═════ Supplied material
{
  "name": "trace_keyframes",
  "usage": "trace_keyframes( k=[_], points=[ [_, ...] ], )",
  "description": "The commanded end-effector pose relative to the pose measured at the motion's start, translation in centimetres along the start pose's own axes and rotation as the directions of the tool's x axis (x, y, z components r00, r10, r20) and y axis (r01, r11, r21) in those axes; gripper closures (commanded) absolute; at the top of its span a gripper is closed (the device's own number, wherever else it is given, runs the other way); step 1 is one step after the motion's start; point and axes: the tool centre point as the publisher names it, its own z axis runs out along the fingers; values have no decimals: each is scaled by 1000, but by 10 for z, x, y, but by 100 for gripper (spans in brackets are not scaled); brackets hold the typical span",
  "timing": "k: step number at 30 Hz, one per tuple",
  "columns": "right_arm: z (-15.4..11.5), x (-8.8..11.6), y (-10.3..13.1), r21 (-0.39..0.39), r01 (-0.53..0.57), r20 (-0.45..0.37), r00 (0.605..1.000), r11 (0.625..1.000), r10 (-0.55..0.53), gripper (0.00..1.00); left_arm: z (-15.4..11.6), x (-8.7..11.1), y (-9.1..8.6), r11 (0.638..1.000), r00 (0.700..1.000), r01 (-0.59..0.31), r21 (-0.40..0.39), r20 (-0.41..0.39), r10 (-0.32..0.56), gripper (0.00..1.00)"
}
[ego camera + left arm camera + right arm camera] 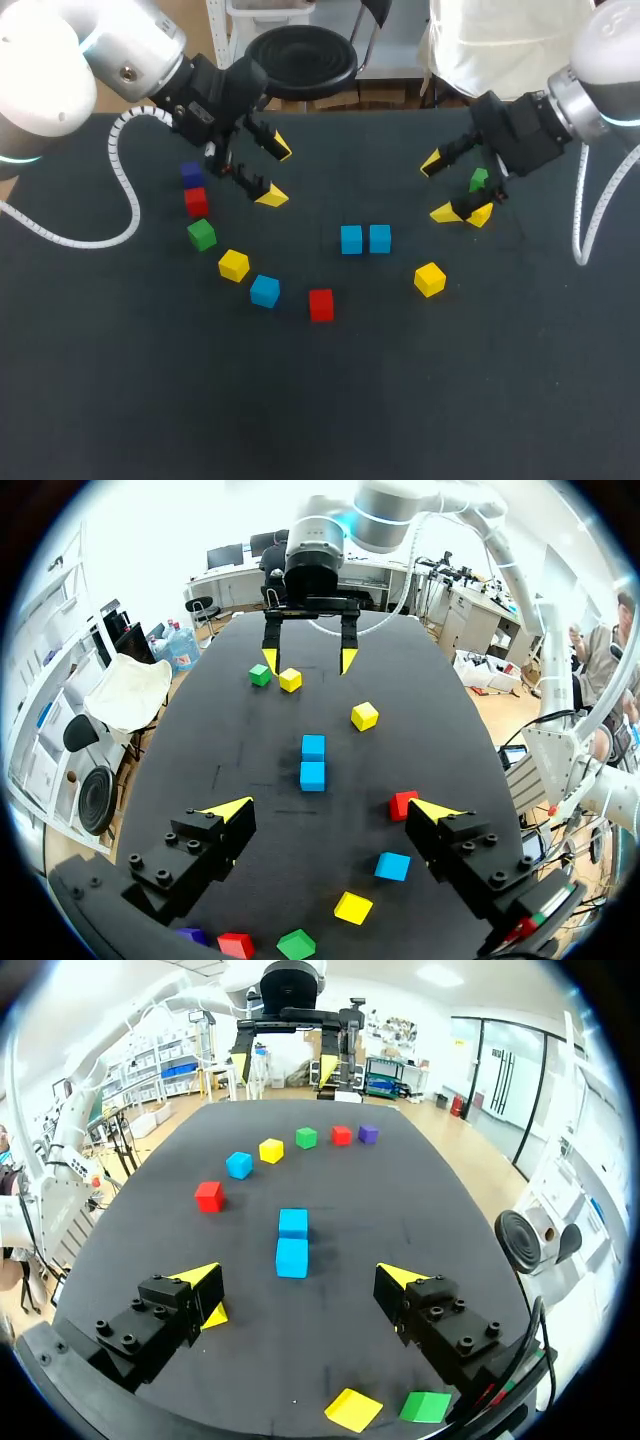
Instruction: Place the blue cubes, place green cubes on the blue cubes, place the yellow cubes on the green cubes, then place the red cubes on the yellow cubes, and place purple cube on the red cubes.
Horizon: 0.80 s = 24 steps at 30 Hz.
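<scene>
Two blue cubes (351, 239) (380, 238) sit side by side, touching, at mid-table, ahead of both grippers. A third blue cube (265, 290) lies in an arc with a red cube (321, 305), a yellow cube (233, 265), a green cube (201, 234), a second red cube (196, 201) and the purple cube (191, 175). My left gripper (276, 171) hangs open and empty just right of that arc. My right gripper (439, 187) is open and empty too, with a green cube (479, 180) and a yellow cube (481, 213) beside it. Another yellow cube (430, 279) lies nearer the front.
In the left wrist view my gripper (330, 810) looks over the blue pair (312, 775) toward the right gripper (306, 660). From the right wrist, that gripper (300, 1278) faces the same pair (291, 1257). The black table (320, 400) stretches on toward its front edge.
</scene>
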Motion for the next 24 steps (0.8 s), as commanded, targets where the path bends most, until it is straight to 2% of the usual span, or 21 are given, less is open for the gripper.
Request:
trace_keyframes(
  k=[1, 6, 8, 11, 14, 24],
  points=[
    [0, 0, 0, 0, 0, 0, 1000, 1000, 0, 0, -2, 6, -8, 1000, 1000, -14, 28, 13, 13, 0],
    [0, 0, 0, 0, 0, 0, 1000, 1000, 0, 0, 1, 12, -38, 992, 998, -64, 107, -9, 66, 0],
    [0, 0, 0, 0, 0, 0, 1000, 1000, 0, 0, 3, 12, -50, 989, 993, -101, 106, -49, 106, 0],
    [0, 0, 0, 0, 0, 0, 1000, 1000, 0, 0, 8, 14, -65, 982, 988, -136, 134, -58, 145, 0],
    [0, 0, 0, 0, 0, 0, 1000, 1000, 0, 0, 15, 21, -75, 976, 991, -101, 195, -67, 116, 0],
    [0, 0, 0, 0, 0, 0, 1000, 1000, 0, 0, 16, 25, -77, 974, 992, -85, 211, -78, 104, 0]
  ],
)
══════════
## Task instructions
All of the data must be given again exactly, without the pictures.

## Response area
{
  "name": "trace_keyframes",
  "usage": "trace_keyframes( k=[_], points=[ [_, ...] ], )",
  "description": "The commanded end-effector pose relative to the pose measured at the motion's start, translation in centimetres along the start pose's own axes and rotation as the directions of the tool's x axis (x, y, z components r00, r10, r20) and y axis (r01, r11, r21) in those axes; gripper closures (commanded) absolute; at the top of its span a gripper is closed (the device's own number, wherever else it is given, runs the other way); step 1 is one step after the motion's start; point and axes: the tool centre point as the publisher names it, its own z axis runs out along the fingers; values have no decimals: each is scaled by 1000, but by 10 for z, x, y, but by 100 for gripper (spans in brackets are not scaled); brackets hold the typical span",
  "timing": "k: step number at 30 Hz, one per tuple",
  "columns": "right_arm: z (-15.4..11.5), x (-8.8..11.6), y (-10.3..13.1), r21 (-0.39..0.39), r01 (-0.53..0.57), r20 (-0.45..0.37), r00 (0.605..1.000), r11 (0.625..1.000), r10 (-0.55..0.53), gripper (0.00..1.00); left_arm: z (-15.4..11.6), x (-8.7..11.1), y (-9.1..8.6), r11 (0.638..1.000), r00 (0.700..1.000), r01 (-0.59..0.31), r21 (-0.40..0.39), r20 (-0.41..0.39), r10 (-0.32..0.56), gripper (0.00..1.00)"
}
[ego camera + left arm camera + right arm camera] 
Instruction: Place the blue cubes, place green cubes on the blue cubes, place the yellow cubes on the green cubes, then place the red cubes on the yellow cubes, and place purple cube on the red cubes.
Horizon: 0.80 s = 24 steps at 30 Hz.
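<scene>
Two blue cubes (351, 239) (380, 238) sit side by side, touching, at mid-table, ahead of both grippers. A third blue cube (265, 290) lies in an arc with a red cube (321, 305), a yellow cube (233, 265), a green cube (201, 234), a second red cube (196, 201) and the purple cube (191, 175). My left gripper (276, 171) hangs open and empty just right of that arc. My right gripper (439, 187) is open and empty too, with a green cube (479, 180) and a yellow cube (481, 213) beside it. Another yellow cube (430, 279) lies nearer the front.
In the left wrist view my gripper (330, 810) looks over the blue pair (312, 775) toward the right gripper (306, 660). From the right wrist, that gripper (300, 1278) faces the same pair (291, 1257). The black table (320, 400) stretches on toward its front edge.
</scene>
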Motion for the next 24 steps (0.8 s), as commanded, targets where the path bends most, until it is straight to 2% of the usual span, or 21 are given, less is open for the gripper.
Request:
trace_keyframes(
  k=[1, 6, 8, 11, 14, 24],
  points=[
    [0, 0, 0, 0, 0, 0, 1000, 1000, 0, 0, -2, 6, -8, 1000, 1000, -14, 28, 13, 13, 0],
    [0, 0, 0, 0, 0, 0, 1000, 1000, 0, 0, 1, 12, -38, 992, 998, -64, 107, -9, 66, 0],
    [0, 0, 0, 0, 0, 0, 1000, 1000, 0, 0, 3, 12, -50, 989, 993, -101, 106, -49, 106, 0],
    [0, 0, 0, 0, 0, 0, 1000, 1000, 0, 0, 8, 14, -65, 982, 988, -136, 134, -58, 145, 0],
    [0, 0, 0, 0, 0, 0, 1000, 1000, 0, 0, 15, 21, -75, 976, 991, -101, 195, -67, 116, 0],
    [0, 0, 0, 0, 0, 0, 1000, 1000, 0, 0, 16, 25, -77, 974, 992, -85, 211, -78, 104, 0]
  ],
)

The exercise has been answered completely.